I helped the teacher prepare the drawing for the "parts of a plant" exam, using the banana tree picture I had taught them earlier in the year. During their exam, I sat with a few of the kids who were struggling figuring out where on the paper to write their answers. I realized by sitting with them individually that they could indeed name the parts of the plant (leaf, flower, fruit, stem, roots) but just did not know where to write the answers. I got approval from the teacher to go ahead and write the answers if they knew them properly. One of the girls, Agape, was nearly in tears because she didn’t know where to write the answers. I called her over, sat her on my lap, and gave her exciting “great job!!” responses when she got each one right. I was so thrilled to see how her mood improved dramatically. Such serious young students! The kids were doing another exam to test their ability to form letters and had to make the letter E with clay. I was assigned the exciting task of walking through the kids and assigning them their score: excellent, very good, or good. :-) It was exciting to be playing such a role in their final week.

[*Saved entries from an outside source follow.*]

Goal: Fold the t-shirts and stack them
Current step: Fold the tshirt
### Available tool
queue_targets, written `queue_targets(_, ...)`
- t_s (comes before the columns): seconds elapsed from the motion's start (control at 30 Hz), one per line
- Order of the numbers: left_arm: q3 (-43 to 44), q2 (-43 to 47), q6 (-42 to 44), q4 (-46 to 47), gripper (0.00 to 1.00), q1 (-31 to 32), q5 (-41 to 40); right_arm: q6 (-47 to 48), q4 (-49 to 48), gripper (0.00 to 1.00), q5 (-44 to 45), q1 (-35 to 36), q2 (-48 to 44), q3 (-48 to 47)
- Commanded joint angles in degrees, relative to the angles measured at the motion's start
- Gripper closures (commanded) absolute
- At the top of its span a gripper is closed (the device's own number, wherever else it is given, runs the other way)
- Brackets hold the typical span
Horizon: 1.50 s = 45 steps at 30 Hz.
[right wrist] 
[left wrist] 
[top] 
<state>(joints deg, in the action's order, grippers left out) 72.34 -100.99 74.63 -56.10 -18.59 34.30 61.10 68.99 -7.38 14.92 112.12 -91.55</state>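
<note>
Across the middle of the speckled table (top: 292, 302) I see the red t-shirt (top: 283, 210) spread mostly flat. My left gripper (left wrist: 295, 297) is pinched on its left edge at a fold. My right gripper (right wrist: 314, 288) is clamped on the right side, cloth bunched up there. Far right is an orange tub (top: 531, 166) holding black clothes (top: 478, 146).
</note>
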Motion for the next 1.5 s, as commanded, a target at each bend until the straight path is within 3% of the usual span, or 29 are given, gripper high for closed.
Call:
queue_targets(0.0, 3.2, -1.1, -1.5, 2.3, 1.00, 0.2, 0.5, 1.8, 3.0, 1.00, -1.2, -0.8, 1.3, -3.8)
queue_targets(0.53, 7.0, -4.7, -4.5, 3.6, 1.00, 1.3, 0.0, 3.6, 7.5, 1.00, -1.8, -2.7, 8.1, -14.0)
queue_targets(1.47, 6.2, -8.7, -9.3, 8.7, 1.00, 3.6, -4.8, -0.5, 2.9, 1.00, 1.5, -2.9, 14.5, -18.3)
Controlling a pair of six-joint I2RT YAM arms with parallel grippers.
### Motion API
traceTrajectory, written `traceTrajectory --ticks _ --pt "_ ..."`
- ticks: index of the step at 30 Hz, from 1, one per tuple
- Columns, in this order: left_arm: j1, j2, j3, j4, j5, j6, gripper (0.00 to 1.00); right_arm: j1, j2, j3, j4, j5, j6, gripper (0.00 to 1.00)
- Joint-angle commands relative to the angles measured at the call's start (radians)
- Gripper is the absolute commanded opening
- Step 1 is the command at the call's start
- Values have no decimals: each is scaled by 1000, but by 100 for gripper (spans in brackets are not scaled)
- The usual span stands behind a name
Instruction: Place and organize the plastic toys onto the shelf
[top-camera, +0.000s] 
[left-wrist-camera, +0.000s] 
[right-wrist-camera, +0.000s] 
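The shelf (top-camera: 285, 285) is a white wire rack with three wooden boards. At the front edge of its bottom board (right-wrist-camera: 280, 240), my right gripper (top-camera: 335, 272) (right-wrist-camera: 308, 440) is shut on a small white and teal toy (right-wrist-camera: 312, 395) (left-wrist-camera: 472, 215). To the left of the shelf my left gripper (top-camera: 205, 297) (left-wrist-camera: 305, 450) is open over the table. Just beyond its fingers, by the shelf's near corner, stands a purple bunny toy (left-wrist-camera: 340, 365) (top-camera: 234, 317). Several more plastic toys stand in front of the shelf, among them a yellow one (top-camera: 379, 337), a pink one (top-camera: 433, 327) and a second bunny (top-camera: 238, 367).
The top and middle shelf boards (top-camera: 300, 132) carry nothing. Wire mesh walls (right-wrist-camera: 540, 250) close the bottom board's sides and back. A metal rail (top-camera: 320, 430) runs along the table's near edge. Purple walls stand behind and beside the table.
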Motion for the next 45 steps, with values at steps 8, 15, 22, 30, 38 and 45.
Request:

There is a really quiet girl, Rita, who I realized just sits mostly by herself during the recess break after their breakfast. One day the last week I sat next to her on the ledge and put my hand on her back. She looked up at me, smiled, put her hand on my leg, and we just sat there watching the other kids play. This lasted for only a few moments due to the other children finding an easy opportunity to jump on the teacher, but for those few minutes, I felt at such peace with this small, innocent little life...These are the quiet moments that make life worth living...

Thursday I began making paper hats for the end-of-year school party the teacher was going to have the following Friday. I folded five different versions of a paper hat for the teacher to select one. I proceeded then with 37 copies of that hat! We drew pictures and colored them to get them all decorated. We also worked on cutting out 37 pairs of paper eyeglasses. What a crazy fun party I am sure this was on Friday, which I had to miss!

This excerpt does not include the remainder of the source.